In fancy I’d vainly squeeze two triggers on the thunderous getaway of a grouse. He lit too far to be chased up again, and thus in fancy I hobbled from thicket’s edge to where I’d parked nearby. Or I pictured the head-and-tail rise of a trophy brown trout—there, against the opposite bank, too distant to reach without the deep wading I couldn’t risk anymore. I envied the yellowlegs on that shore, trotting smartly into the riffle, smartly out, then strutting like arrogant pimps, bobbing their sound little asses.

At last the great outdoors would have turned dangerous. From now on, in an April like this, I’d pick my way across our paltry meadow, staff in hand, a sharp eye out for swells and soft spots. Looking high over the ridge I might see the broadwing hen, spring’s annual genie, and covet her view more than ever. I’d breathe the mud, the sap, the mist. Then I’d turn for the house in tears.

Come fall, I’d weep too, remembering the scents of a bird cover: frost-slackened apple, cinnamon whiff of dead fern, pungency of the slain grouse itself, pointer’s breath in my face as I congratulated her or him on the find.
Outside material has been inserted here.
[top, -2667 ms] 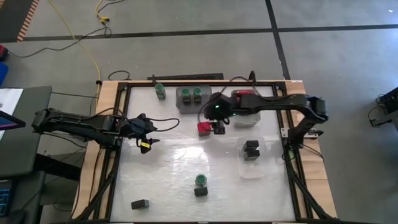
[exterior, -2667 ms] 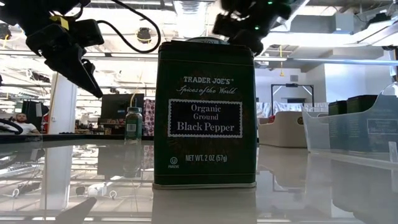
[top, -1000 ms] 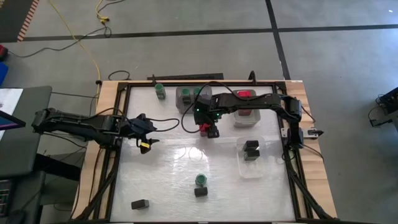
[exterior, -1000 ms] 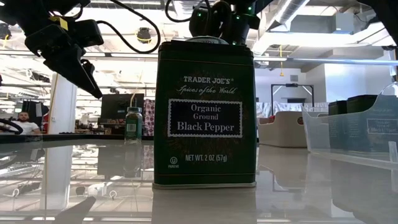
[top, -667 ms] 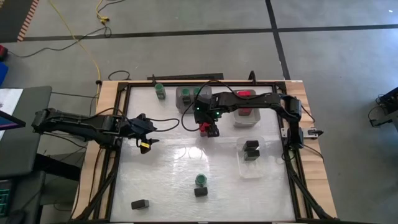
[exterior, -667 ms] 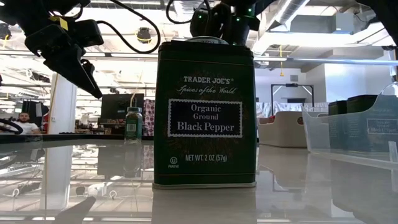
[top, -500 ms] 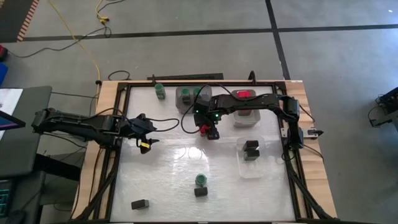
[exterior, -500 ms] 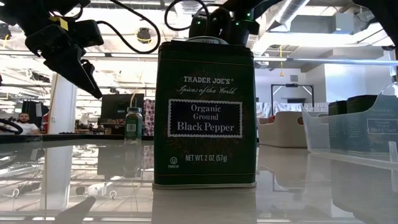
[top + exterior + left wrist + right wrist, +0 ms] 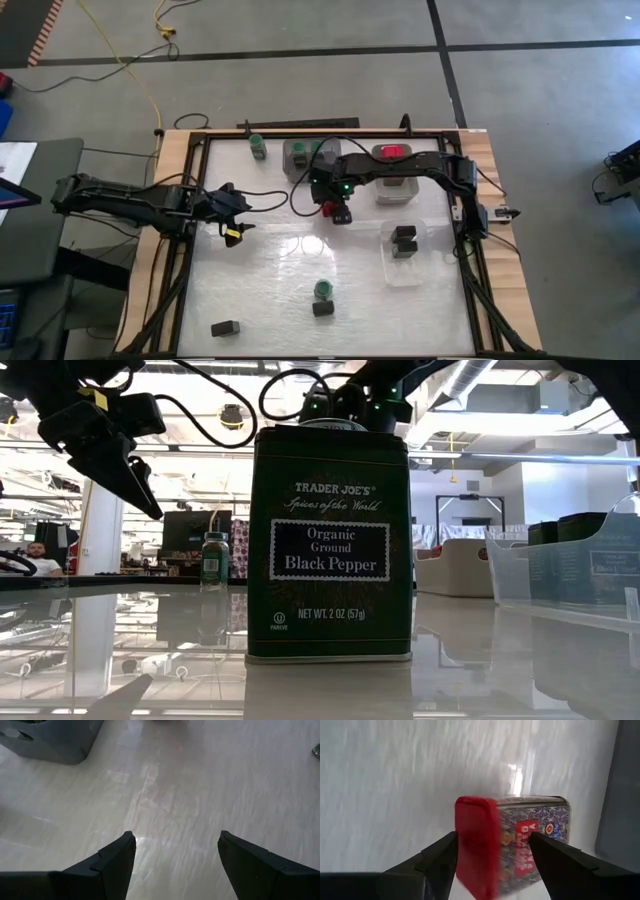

In June I might drive to some old roadside trout haunt: dusk; bats; spinners in their egg-laying dance; slurping fish; the odors of water and weed and gravel. I’d take it all in through my rolleddown window, then start up the new truck, the one without a clutch.

Summer’d annoy and winter scare me. I wouldn’t be one of those admirable souls who, squarely acknowledging the goneness of a prior life, starts over in a new track. My deepest track was worn through those gamewoods and riverbottoms, and I followed it, even when inobviously, in the craft I had long since chosen. The very notion of another context for my writing spun the brain.

In short, he had vanished, that I I’d known for so many years.

I’m supposed to stand six feet, two inches tall, although— bones settling after half a century—I may have shrunk some. At all events, I felt shorter during this period of soreness than I had since eighth grade, when every last girl in town seemed a tower enfleshed. My wife is supposed to stand six feet one, and does, but just then she became one more woman looking down on me, for every good reason, physical and metaphorical: I made a miserable, nasty invalid, whom I myself despised.

I mention my wife in part because this whole business started with her, whose statuesque height is all in her legs. I, on the other hand, am apelike, nothing but upper torso. While her inseam is a full six inches longer than mine, on taking over the wheel of a car from me, she must tilt the rearview mirror significantly down.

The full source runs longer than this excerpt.